= What is being asked =
Your task is to return all of the records exactly, minus any images.

Dataset records

--------------------

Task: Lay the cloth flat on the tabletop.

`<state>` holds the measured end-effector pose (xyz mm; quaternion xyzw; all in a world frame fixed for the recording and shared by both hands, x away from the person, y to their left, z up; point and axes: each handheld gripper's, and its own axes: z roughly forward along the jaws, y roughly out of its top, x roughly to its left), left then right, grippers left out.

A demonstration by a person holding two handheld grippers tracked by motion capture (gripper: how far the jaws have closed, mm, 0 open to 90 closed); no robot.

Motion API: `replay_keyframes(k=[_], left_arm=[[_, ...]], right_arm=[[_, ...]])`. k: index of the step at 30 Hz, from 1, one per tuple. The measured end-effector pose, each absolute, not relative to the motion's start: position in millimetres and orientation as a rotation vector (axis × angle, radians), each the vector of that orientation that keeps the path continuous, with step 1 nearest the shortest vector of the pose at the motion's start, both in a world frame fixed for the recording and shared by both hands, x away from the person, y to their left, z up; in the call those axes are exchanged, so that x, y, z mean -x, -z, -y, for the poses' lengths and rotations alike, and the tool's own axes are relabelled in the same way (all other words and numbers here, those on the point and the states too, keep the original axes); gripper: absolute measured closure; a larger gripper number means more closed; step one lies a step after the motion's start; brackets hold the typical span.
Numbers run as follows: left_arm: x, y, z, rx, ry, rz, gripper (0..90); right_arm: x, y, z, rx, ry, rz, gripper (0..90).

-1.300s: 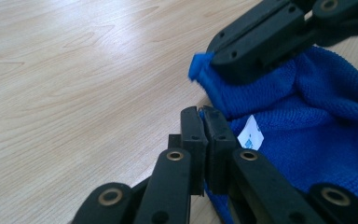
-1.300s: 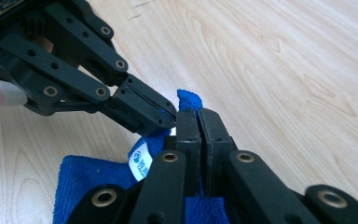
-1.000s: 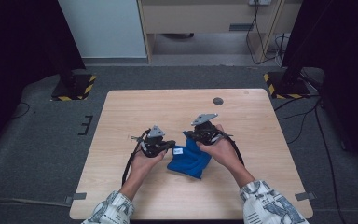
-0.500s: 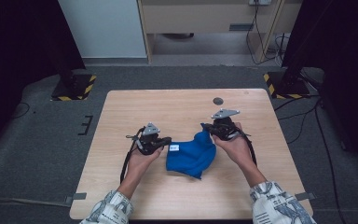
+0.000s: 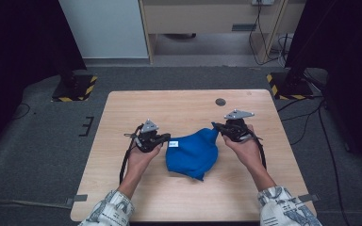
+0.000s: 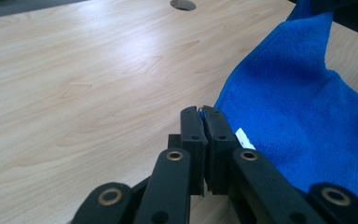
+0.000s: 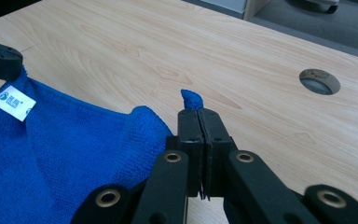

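1. Blue microfibre cloth [image 5: 194,151], soft, terry-textured, with a small white sewn label [image 5: 173,144] at one corner. It lay near the middle of the pale wooden table [image 5: 179,106], partly lifted and stretched between the two grippers, its loose lower part sagging onto the tabletop towards the person.

2. Left gripper [image 5: 161,139], black, two-jawed, hand-held. Jaws were closed on the label corner of the cloth; in the left gripper view [image 6: 204,116] a sliver of blue showed between the pads, and the rest of the cloth [image 6: 303,121] spread away to the right of the jaws.

3. Right gripper [image 5: 220,128], same make, grey three-cornered plate on top. Jaws were clamped on the opposite upper corner; in the right gripper view [image 7: 197,116] a blue tip [image 7: 191,99] stuck out beyond the closed pads, with the cloth [image 7: 60,154] hanging off to the left of the jaws.

4. Governing relation: the held edge ran left to right across the table, one corner per gripper, the cloth body lying between the hands and below that edge. Neither hand was nearer; each already had its corner. Judged next move: drawing the grippers further apart along that axis to pull the edge taut.

5. Round cable hole [image 5: 220,101] in the table, beyond the right gripper, well apart from the cloth.
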<state>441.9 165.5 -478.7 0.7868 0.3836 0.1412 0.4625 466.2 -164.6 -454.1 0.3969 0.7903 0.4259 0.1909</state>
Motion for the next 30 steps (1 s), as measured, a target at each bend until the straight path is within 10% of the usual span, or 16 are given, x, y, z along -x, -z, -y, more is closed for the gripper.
replay_keyframes(k=[30], left_arm=[[-455.6,432.6,-169.6,-1.907,-0.413,-0.927,87.9]], right_arm=[[-445.8,417.2,180.1,-1.125,-1.259,-2.091,88.9]])
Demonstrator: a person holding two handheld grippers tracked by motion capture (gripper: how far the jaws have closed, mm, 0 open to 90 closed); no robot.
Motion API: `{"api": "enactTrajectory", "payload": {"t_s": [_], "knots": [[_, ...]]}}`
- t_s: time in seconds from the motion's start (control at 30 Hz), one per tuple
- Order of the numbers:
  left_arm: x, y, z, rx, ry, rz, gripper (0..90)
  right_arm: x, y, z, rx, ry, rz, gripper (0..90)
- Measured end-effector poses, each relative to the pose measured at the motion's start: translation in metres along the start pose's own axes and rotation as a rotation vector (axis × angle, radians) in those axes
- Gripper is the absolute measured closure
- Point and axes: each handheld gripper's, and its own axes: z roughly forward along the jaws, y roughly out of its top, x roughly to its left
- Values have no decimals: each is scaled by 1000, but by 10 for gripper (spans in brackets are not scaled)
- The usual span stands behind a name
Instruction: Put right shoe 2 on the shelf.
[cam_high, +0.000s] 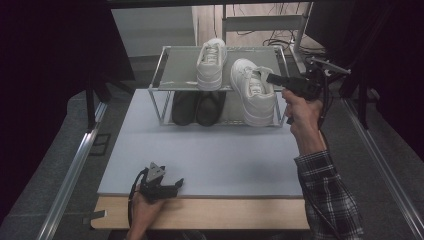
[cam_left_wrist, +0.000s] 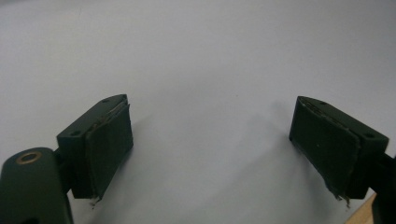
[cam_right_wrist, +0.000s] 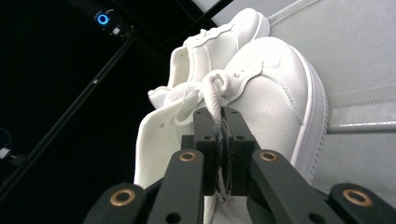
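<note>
Your right gripper (cam_high: 270, 78) is clenched on the lace/tongue of the white sneaker (cam_high: 252, 92) — in the right gripper view the jaws pinch the lace (cam_right_wrist: 215, 100) with no gap. In the high view the shoe hangs half off the rack's top shelf (cam_high: 182, 67) at the right end, about 1 o'clock from table centre. Long axis runs roughly 11-to-5, with the end at 5 dipping below the shelf edge toward the table (cam_high: 210, 155). The gripper comes in from 3 o'clock, so its pull is across that axis — judgement: the shoe will tend to swing about the lace. The second sneaker (cam_high: 211, 62) sits just beside it at 9 o'clock, black shoes (cam_high: 197, 107) on the shelf below. Your left gripper (cam_high: 176, 184) is released, resting at 7 o'clock, well apart — the right hand is far nearer.
</note>
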Motion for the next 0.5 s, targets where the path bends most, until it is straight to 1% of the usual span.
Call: {"api": "enactTrajectory", "payload": {"t_s": [0.33, 0.5], "knots": [[0, 0, 0, 0, 1, -2, 128, -4, 10, 22, -28, -23, 19, 864], [0, 0, 0, 0, 0, -1, 128, -5, 17, 34, -41, -44, 16, 864]]}}
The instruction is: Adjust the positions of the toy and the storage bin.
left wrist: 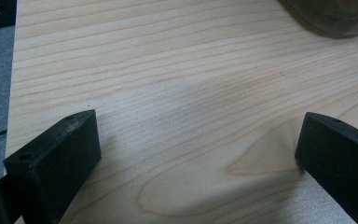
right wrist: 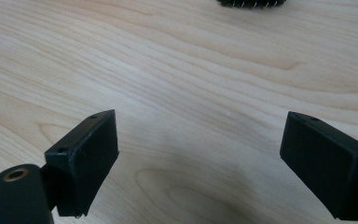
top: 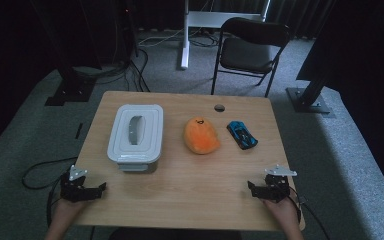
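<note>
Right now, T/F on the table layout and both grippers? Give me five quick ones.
1. The white lidded container sits left of the orange plush toy. True.
2. The blue toy car is inside the container. False: it lies on the table, to the right of the plush toy.
3. The left gripper is open with nothing between its jaws. True.
4. The right gripper is shut on the plush toy. False: it is open over bare wood, near the table's front edge.
5. The container's lid is off. False: the lid is on.
</note>
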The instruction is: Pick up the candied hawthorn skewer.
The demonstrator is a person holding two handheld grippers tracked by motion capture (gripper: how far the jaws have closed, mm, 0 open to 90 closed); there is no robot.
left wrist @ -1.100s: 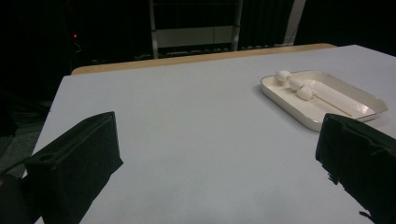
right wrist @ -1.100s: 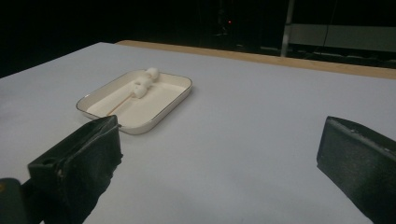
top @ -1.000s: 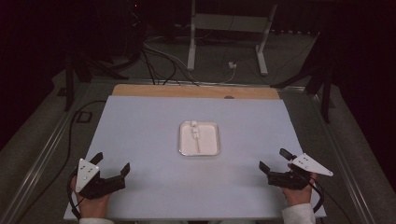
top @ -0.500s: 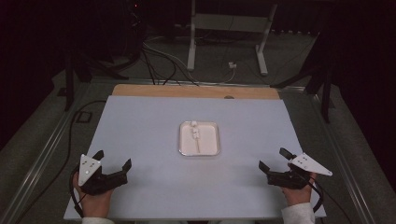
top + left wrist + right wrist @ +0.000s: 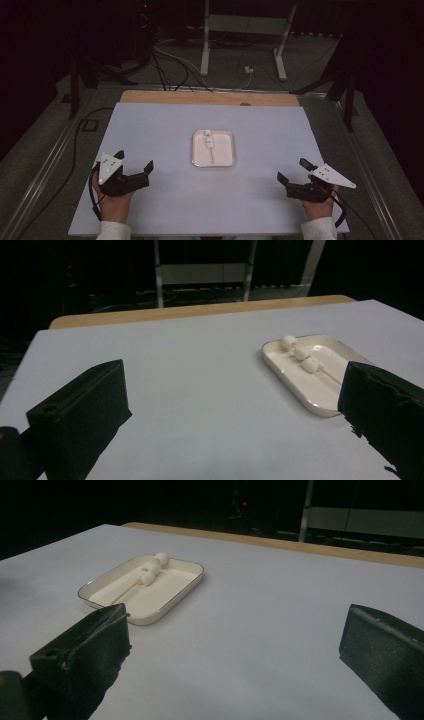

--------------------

= Expected output =
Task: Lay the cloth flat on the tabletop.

`<state>` holds the measured end-effector pose (xyz mm; quaternion xyzw; all in a world frame fixed for the recording and shared by both hands, x away from the person, y to their left, z up; point and axes: each handheld gripper's, and its own axes: z roughly forward along the jaws, y roughly out of its top, x roughly to its left), left then right, grippers left out.

A demonstration by a person holding two handheld grippers tracked by motion capture (gripper: how far the jaws have closed, mm, 0 open to 90 closed); no robot.

Motion API: `replay_keyframes(k=[_], left_arm=[[_, ...]], right_arm=[[_, ...]])`. k: index of the step at 30 Hz, from 1, one per tuple. The measured end-effector pose, each absolute, not relative to the motion's start: position in millimetres and orientation as a rotation vector (axis × angle, radians), each the vector of that orientation that keeps the path continuous, with step 1 nearest the shortest vector of the pose at the motion's start, both in a world frame fixed for the recording and shared by both hands, x away from the person, y to their left, z up; in the call those axes are exchanged, so that x, y, z mean -x, -z, -y, for the poses' lengths and rotations alike, and the tool's own axes are relabelled in the same way (all other words and numbers here, those on the point and the states too, keep the original axes); gripper: absolute measured closure; a larger gripper number means more closed; step one lies a step after the motion's start; brackets hold the typical span.
Numbers run as follows: left_arm: x, y, z, rx, ry, rz, gripper (0..90); right_arm: x, y, z, rx, ry, rz, gripper (0..90).

-1.300s: 
-1.300s: 
-1.000s: 
-0.500s: 
+0.000s: 
+0.000s: 
+0.000s: 

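1. Blue microfibre cloth [image 5: 194,151], soft, terry-textured, with a small white sewn label [image 5: 173,144] at one corner. It lay near the middle of the pale wooden table [image 5: 179,106], partly lifted and stretched between the two grippers, its loose lower part sagging onto the tabletop towards the person.

2. Left gripper [image 5: 161,139], black, two-jawed, hand-held. Jaws were closed on the label corner of the cloth; in the left gripper view [image 6: 204,116] a sliver of blue showed between the pads, and the rest of the cloth [image 6: 303,121] spread away to the right of the jaws.

3. Right gripper [image 5: 220,128], same make, grey three-cornered plate on top. Jaws were clamped on the opposite upper corner; in the right gripper view [image 7: 197,116] a blue tip [image 7: 191,99] stuck out beyond the closed pads, with the cloth [image 7: 60,154] hanging off to the left of the jaws.

4. Governing relation: the held edge ran left to right across the table, one corner per gripper, the cloth body lying between the hands and below that edge. Neither hand was nearer; each already had its corner. Judged next move: drawing the grippers further apart along that axis to pull the edge taut.

5. Round cable hole [image 5: 220,101] in the table, beyond the right gripper, well apart from the cloth.
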<state>441.9 165.5 -478.7 0.7868 0.3836 0.1412 0.4625 466.2 -164.6 -454.1 0.3969 0.7903 0.4259 0.1909</state>
Motion for the next 30 steps (1 s), as measured, a target at each bend until the straight path is within 10% of the usual span, or 16 are given, x, y, z along -x, -z, -y, more is closed for the gripper.
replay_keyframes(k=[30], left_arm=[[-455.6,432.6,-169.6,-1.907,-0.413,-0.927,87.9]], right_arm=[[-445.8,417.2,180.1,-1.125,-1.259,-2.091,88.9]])
Demonstrator: a person holding two handheld grippers tracked by motion capture (gripper: how far the jaws have closed, mm, 0 open to 90 closed); no robot.
Motion API: `{"api": "enactTrajectory", "payload": {"t_s": [_], "knots": [[_, ...]]}}`
- t_s: time in seconds from the motion's start (control at 30 Hz), one per tuple
- Order of the numbers:
  left_arm: x, y, z, rx, ry, rz, gripper (0..90)
  right_arm: x, y, z, rx, ry, rz, gripper (0..90)
- Measured end-effector poses, each relative to the pose measured at the motion's start: translation in metres along the start pose's own axes and rotation as a rotation vector (axis × angle, radians) in those axes
- Gripper is the absolute measured closure
- Point and axes: each handheld gripper's, and its own axes: z roughly forward along the jaws, y roughly out of its top, x roughly to its left
- Values have no decimals: each is scaled by 1000, but by 10 for gripper (spans in brackets are not scaled)
- The usual span stands behind a name
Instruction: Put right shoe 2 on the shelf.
[cam_high, +0.000s] 
[cam_left_wrist, +0.000s] 
[cam_right_wrist, +0.000s] 
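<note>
Your right gripper (cam_high: 270, 78) is clenched on the lace/tongue of the white sneaker (cam_high: 252, 92) — in the right gripper view the jaws pinch the lace (cam_right_wrist: 215, 100) with no gap. In the high view the shoe hangs half off the rack's top shelf (cam_high: 182, 67) at the right end, about 1 o'clock from table centre. Long axis runs roughly 11-to-5, with the end at 5 dipping below the shelf edge toward the table (cam_high: 210, 155). The gripper comes in from 3 o'clock, so its pull is across that axis — judgement: the shoe will tend to swing about the lace. The second sneaker (cam_high: 211, 62) sits just beside it at 9 o'clock, black shoes (cam_high: 197, 107) on the shelf below. Your left gripper (cam_high: 176, 184) is released, resting at 7 o'clock, well apart — the right hand is far nearer.
</note>
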Motion for the next 0.5 s, targets where the path bends most, until it is straight to 1% of the usual span.
Call: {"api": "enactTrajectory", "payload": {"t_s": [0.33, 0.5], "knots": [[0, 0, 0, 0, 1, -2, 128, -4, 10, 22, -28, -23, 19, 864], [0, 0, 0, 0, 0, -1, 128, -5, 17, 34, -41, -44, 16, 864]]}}
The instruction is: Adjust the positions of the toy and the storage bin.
left wrist: 
right wrist: 
top: 
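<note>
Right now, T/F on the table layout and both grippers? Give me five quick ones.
1. The white lidded container sits left of the orange plush toy. True.
2. The blue toy car is inside the container. False: it lies on the table, to the right of the plush toy.
3. The left gripper is open with nothing between its jaws. True.
4. The right gripper is shut on the plush toy. False: it is open over bare wood, near the table's front edge.
5. The container's lid is off. False: the lid is on.
</note>
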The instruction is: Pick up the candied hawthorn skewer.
The demonstrator is a person holding two handheld grippers tracked by motion capture (gripper: how far the jaws have closed, mm, 0 open to 90 closed); there is no robot.
left wrist @ -1.100s: 
right wrist @ -1.100s: 
top @ -1.000s: 
top @ -0.500s: 
top + left wrist + right wrist @ +0.000s: 

The answer given above is complete.